The Business Rule would read:
if Loan > (Salary * 3) then disallow.

Events
A business event is a signal or collection of signals indicating that a change in state has occurred, and consists of a small message. Event processing involves using events to determine if an action needs to occur as a result, and carrying out that action.

Example 
If a customer's withdrawal event on their account causes the balance to drop below zero, then an action is taken to notify that customer.

Artifacts of IBM ODM
IBM ODM is an implementation of a Business Rule Management System. It allows the creation, management, testing and governance of business rules and events and stores them in a central repository where they can be accessed by multiple individuals and software products. This central storage of the rules and events mean that they can be easily modified without having to rebuild software, and with a reduced testing cycle, and the different software products will pick up this change simultaneously.

Action rules
A basic rule expressed in a logical form, stating that if a condition occurs then an action should result. IBM ODM uses Business Action Language (BAL) to define such rules, allowing them to be viewed in a more 'natural' language.

Examples 

If a credit card transaction occurs outside a customer's country, then that customer should be called to confirm the card is not being used fraudulently.
If Country of Card Usage is not equal to Customer's home country then trigger the sending of a message to call that customer.

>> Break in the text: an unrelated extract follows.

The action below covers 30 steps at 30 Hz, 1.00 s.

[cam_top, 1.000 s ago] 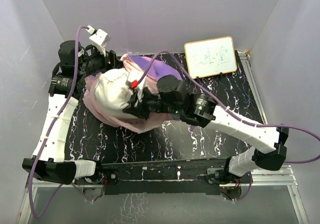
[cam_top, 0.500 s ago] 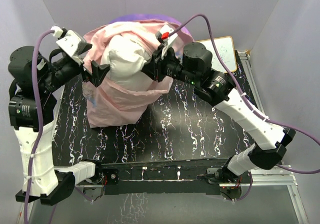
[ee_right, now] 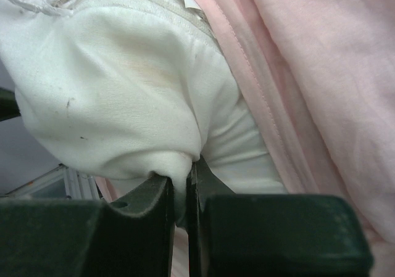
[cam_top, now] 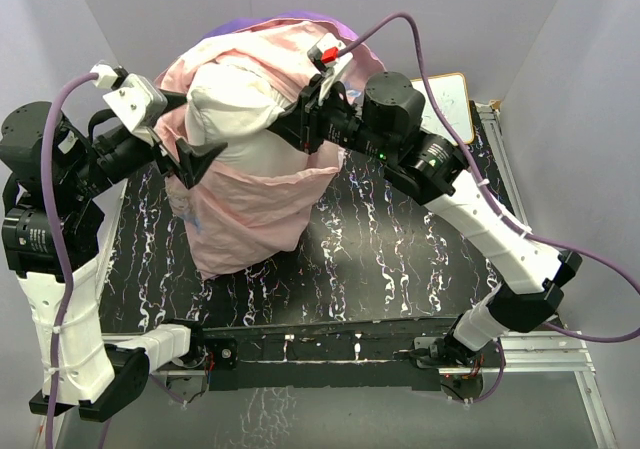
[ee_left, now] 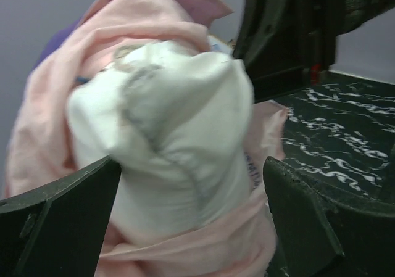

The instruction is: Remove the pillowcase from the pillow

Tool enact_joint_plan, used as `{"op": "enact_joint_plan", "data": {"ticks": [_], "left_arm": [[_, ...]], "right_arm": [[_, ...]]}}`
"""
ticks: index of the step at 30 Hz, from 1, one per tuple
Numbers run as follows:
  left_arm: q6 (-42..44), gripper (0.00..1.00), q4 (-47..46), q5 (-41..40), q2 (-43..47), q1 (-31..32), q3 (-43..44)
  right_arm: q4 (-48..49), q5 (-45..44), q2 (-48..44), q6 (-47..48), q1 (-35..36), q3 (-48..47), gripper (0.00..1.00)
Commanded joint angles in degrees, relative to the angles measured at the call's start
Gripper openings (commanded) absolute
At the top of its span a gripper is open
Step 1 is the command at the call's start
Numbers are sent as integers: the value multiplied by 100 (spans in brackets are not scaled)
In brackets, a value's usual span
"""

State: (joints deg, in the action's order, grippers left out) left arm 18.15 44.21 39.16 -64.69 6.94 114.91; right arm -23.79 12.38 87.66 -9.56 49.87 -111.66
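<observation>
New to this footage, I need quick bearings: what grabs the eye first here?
A bulky white pillow hangs high over the back left of the table, the pale pink pillowcase drooping off it. The right gripper pinches a fold of the pillow; the left gripper stands open, facing it.

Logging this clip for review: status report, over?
Left pincer open, straddling pillow end. Right pincer shut on pillow, held aloft. Pillowcase partly off, hanging below. Whiteboard behind, apart.
</observation>
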Motion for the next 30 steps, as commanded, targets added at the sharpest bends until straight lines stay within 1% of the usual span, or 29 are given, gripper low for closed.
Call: {"op": "enact_joint_plan", "data": {"ticks": [1,3,5,8,11,14,15,16,18,19,20,21,22,23,24,27,30], "left_arm": [[-1095,97,-61,1490,-78,27,-90],[-1370,97,-309,1516,-107,27,-261],[-1291,97,-330,1260,-179,25,-338],[-895,97,-392,280,-210,27,-522],[-336,97,-655,-480,-36,26,-965],[-115,97,-862,-625,124,27,-1364],[-93,94,-883,-485,155,27,-1473],[-73,86,-846,-249,161,27,-1522],[-162,72,-712,290,93,28,-1536],[-282,63,-663,530,31,27,-1495],[-366,49,-629,641,-23,27,-1455],[-429,24,-636,645,-69,27,-1437],[-543,7,-740,567,-74,22,-1459],[-602,0,-810,480,-60,26,-1496],[-587,0,-824,437,-52,29,-1507],[-565,0,-801,410,-27,27,-1532],[-617,0,-816,403,-30,26,-1534]], "right_arm": [[1063,200,115,-334,141,-515,8],[1094,232,179,-323,268,-526,8],[1057,283,264,-262,414,-613,8],[969,552,334,-187,549,-685,8],[974,862,281,-178,569,-583,8],[969,1408,285,-190,574,-534,8],[887,1469,304,-197,576,-603,8],[802,1506,344,-214,571,-682,9],[729,1493,346,-309,462,-814,21],[720,1407,312,-356,379,-841,25],[702,1212,251,-349,313,-848,27],[652,951,181,-318,260,-845,30],[597,690,108,-277,196,-829,33],[547,507,22,-235,122,-800,39],[514,342,-72,-190,61,-752,44],[507,-215,-330,-2,41,-549,49],[514,-559,-487,208,41,-402,50]]}}
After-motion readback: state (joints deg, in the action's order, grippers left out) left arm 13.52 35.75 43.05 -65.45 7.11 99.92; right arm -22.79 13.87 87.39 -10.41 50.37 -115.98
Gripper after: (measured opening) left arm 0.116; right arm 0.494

At a bank some customers are not allowed to become overdrawn and some are:
If a customer tries to withdraw funds allowing their account to drop below $0 and they are allowed:
permit transaction
otherwise:
disallow transaction

Decision tables
Decision table

Example 

A loan company determines the insurance rate of a loan depending on the amount, and the credit rating of the customer.

Presented with a customer in group B asking for a loan of $250,000, the rule would indicate the insurance rate should be 0.002%.

Rule flows
These indicate the order in which rules should be executed.

Example 

An insurance company wants to establish whether a driver should be given a particular insurance policy. 
The decision depends on:

The age of the applicant
Whether their history indicates they are a high risk driver, based on speeding tickets and past accidents.
A profile score of that customer, based on how recently they have passed their test and other factors.

Whether a particular rule is run is dependent on answers to previous rules.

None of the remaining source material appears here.